Gardens of Peace Muslim Cemetery: Hainault, where 34 of the 42 Muslim victims of the Grenfell Tower blaze are buried [James Rippingale/Al Jazeera]

Fig and pomegranate trees line its paths and wild geese dot the banks of a small, bubbling stream. Mohamed Omer, 61, an eloquent, unassuming man with a warm demeanour and the cemetery’s head trustee, conducted 32 of the burials personally. 

“Were there challenges? Yes. Lots of challenges. The first was trying to keep the press and media out,” he says turning his palms upwards. 

When burying multiple family members, there were also major concerns that graves dug next to each other would collapse. 

“The biggest challenge was that we had already buried a few of the families from Grenfell when we were struck with another tragedy: The Finsbury Park murder,” he says, referring to a van attack outside a north London mosque on June 19, 2007, that left one man dead.

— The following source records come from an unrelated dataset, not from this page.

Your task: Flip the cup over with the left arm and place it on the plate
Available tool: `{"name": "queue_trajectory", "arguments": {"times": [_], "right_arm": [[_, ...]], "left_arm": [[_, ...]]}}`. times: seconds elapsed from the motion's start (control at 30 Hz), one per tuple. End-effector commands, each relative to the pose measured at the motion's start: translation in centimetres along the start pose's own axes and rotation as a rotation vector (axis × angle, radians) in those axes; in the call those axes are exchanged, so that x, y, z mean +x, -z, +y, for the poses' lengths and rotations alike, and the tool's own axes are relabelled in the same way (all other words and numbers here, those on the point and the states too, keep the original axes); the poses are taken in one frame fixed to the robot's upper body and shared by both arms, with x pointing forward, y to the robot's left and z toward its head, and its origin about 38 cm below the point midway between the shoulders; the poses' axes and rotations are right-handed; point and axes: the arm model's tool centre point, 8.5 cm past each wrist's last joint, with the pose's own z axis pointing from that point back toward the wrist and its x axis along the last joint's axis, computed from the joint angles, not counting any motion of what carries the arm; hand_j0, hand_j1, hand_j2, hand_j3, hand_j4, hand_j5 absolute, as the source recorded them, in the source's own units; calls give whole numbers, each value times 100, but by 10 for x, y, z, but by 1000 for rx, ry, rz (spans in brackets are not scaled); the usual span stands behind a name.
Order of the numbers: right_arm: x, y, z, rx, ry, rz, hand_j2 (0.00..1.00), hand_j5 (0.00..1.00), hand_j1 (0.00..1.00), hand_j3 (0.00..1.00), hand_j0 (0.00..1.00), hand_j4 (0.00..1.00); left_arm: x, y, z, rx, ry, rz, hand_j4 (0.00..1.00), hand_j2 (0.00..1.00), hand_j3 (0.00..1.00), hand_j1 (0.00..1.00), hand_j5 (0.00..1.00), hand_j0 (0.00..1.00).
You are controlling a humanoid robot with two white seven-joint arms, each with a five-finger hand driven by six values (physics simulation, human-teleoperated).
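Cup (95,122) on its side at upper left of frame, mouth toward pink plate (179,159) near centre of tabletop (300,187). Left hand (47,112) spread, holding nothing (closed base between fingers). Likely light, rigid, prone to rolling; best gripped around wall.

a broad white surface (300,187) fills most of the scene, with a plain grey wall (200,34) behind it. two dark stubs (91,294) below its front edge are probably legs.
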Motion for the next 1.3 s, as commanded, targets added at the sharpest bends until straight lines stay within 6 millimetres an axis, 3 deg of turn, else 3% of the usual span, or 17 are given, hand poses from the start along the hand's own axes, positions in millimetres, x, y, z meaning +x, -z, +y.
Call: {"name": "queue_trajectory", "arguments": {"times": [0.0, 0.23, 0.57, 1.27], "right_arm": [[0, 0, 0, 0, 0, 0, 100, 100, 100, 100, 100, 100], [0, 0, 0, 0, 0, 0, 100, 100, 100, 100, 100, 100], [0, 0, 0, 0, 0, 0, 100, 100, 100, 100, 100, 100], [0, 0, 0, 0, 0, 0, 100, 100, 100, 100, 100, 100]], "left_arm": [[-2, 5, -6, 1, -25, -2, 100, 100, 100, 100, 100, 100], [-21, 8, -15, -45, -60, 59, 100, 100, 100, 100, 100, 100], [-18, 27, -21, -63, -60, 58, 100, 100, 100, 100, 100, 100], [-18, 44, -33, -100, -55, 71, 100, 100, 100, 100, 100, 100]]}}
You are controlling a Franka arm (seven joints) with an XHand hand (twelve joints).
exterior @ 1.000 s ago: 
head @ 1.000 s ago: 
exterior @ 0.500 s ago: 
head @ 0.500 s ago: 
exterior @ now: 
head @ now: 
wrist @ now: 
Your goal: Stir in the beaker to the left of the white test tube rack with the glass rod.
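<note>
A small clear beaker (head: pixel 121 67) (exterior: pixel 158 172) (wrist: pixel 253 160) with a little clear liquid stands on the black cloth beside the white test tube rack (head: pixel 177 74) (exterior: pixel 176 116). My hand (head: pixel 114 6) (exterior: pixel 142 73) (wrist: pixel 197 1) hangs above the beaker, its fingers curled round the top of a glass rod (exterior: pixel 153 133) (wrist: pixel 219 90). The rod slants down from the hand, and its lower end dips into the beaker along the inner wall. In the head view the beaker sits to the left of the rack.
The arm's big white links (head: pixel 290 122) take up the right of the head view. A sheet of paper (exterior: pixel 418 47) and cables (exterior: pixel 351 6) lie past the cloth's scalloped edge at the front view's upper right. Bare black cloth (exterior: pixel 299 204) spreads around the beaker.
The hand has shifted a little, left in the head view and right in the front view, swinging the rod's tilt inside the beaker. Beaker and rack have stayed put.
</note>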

“So, we had to handle two different scenarios, but at the same level of media interest. This was something which was very difficult for us. In addition, we had normal burials which were taking place and each of them, for a family, is a tragedy. So, we had to handle all that at the same time.”

Mohammed Omer, head trustee of Gardens of Peace Muslim Cemetery [James Rippingale/Al Jazeera]

The sky clouds over as Omer walks towards the gravesites, a brisk wind bending the poplars that line the outer edges of the cemetery. 

“Was it difficult for me to handle it?” Yes, it was,” he says solemnly.

“What do you tell an individual whose entire world has collapsed? He’s lost his wife, he’s lost his two children, he’s a broken man. How do you tell that person everything will be okay? It’s not possible.”

“How do you tell a son who has just buried his parents and his brother and his sister, ‘Please have strength and patience,’ when that same individual is at the gravesite muttering, ‘Please forgive me, please forgive me.'”

“How do you come to terms with lowering a mother and placing a stillborn child who died in the fire next to her?”

Waiting for justice

He stops, pointing towards an earthen mound and small granite marker: Mohammed Alhajali, the first Grenfell victim to be buried and one of two Syrian brothers.

The grave is identical to the thousands of others stretching from the middle distance out into tiny silver specks. Behind him, the London skyline is the size of a child’s thumbnail.

Although more than a year has passed since the fire, for many the pain remains fresh. 

“One of the aunts whose niece has been buried here still has nightmares. There was one time, in the winter months, when we close as it gets dark early,” he says staring into the distance and recalling her frantic need to visit. 

“She said, ‘Uncle, I need to see the grave today. If I cannot see the grave today, I will not be able to sleep’… This is what the public does not understand: this is the real trauma that these families are going through.” 

“And the only thing they want is justice.”